§ Task to carry out
Write out the data below in full, unchanged, minus the images.

==============================

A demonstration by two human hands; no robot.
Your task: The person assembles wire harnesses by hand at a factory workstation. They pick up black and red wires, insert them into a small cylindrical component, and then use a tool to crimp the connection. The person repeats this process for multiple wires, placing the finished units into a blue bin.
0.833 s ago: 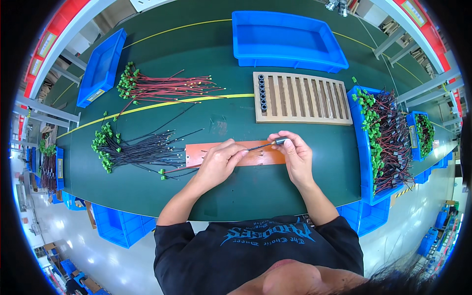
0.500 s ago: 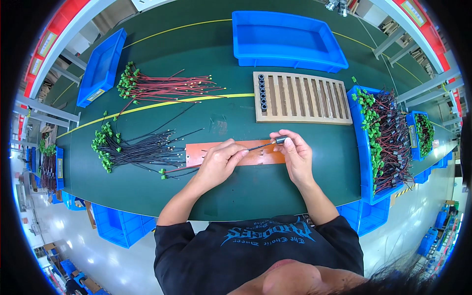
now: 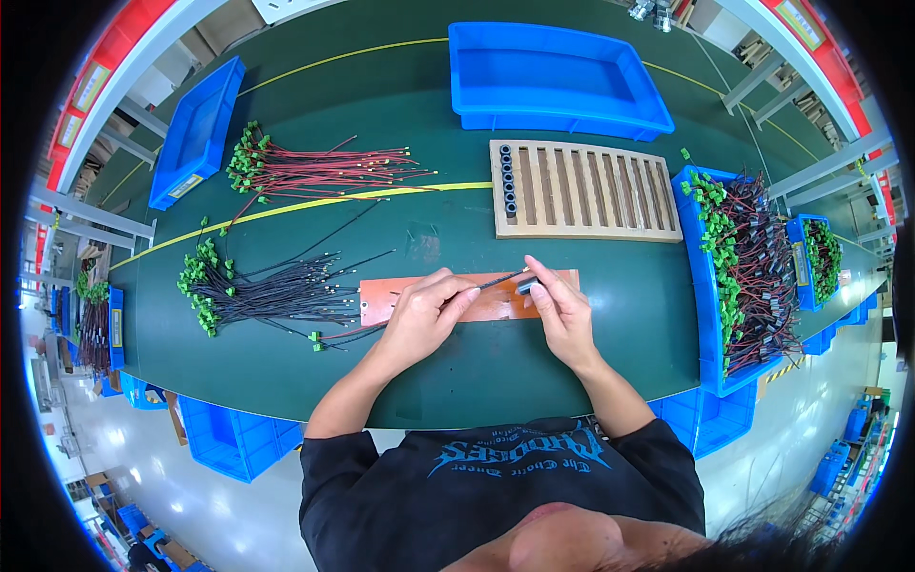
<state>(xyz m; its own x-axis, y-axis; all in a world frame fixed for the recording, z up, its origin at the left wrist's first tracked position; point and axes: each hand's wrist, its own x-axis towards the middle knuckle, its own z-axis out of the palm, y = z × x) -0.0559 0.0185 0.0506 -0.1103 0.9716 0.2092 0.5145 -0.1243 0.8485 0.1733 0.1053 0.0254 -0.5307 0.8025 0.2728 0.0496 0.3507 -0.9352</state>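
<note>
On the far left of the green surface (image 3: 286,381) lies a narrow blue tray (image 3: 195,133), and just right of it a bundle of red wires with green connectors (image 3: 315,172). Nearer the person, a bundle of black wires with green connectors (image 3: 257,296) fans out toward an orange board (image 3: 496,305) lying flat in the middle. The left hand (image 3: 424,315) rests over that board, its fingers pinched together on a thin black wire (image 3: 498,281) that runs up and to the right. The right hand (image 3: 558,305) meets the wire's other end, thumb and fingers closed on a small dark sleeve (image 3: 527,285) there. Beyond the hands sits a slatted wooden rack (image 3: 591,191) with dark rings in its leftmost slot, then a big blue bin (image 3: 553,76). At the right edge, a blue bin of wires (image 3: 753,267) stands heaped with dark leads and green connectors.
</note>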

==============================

§ Reply
A demonstration by two human hands; no robot.
Your task: The person assembles wire harnesses by hand at a factory workstation. They pick up black and red wires, insert them into a small cylindrical component, and then use a tool to crimp the connection. The person repeats this process for multiple wires, placing the finished units into a blue bin.
0.833 s ago: 
0.500 s ago: 
now: 
<state>(xyz m; its own x-axis, y-axis; all in a world frame fixed for the recording, z up, its origin at the left wrist's first tracked position; point and axes: each hand's wrist, its own x-axis towards the middle knuckle, its own z-axis out of the palm, y = z × x) -0.0559 0.0185 0.0506 -0.1103 0.9716 0.2092 0.5145 -0.1243 0.8485 0.1733 0.1053 0.0254 -0.5307 0.8025 0.2728 0.0496 0.3507 -0.9352</state>
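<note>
On the far left of the green surface (image 3: 286,381) lies a narrow blue tray (image 3: 195,133), and just right of it a bundle of red wires with green connectors (image 3: 315,172). Nearer the person, a bundle of black wires with green connectors (image 3: 257,296) fans out toward an orange board (image 3: 496,305) lying flat in the middle. The left hand (image 3: 424,315) rests over that board, its fingers pinched together on a thin black wire (image 3: 498,281) that runs up and to the right. The right hand (image 3: 558,305) meets the wire's other end, thumb and fingers closed on a small dark sleeve (image 3: 527,285) there. Beyond the hands sits a slatted wooden rack (image 3: 591,191) with dark rings in its leftmost slot, then a big blue bin (image 3: 553,76). At the right edge, a blue bin of wires (image 3: 753,267) stands heaped with dark leads and green connectors.
</note>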

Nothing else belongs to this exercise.